What to work on
From the listing below, copy each line where "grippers" occurs.

•••

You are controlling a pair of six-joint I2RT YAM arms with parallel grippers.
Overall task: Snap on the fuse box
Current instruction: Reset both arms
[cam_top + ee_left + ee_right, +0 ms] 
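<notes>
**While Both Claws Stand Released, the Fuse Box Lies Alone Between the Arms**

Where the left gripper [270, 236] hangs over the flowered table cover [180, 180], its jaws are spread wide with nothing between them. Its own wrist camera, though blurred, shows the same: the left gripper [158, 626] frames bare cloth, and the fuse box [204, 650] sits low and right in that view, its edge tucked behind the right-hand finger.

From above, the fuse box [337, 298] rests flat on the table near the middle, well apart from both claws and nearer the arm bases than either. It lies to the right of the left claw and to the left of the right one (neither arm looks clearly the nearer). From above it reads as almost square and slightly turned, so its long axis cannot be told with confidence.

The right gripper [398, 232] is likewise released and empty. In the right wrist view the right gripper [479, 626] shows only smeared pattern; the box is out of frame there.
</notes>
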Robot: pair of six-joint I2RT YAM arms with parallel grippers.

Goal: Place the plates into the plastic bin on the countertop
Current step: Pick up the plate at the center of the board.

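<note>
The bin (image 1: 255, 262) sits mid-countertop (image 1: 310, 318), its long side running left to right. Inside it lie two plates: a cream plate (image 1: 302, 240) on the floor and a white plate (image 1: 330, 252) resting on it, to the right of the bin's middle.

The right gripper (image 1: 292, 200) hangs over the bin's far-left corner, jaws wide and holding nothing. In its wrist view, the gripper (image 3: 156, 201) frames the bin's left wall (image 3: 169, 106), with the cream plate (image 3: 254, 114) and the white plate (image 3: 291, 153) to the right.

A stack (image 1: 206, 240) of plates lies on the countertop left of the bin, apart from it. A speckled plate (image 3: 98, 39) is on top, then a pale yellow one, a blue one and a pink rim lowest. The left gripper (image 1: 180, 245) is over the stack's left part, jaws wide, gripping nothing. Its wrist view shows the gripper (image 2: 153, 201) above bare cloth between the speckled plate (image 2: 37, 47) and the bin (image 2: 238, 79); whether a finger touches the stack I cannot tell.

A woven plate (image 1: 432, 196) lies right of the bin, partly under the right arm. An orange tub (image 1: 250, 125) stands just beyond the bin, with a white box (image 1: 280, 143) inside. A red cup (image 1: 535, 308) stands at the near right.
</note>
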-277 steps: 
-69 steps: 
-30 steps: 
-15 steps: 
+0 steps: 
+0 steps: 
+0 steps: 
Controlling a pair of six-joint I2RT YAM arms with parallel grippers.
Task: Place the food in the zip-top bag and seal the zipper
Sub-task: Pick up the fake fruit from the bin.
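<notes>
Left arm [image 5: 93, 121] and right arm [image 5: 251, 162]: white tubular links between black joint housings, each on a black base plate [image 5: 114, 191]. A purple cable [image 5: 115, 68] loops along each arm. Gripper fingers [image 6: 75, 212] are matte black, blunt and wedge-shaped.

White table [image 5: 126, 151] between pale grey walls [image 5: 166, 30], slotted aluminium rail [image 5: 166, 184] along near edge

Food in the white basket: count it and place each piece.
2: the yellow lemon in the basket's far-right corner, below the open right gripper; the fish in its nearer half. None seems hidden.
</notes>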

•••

Expected answer
You are controlling a pair of six-joint I2RT YAM arms with parallel grippers.
Robot: pair of six-joint I2RT YAM arms with parallel grippers.
Controlling a pair of six-joint I2RT YAM arms with parallel grippers.

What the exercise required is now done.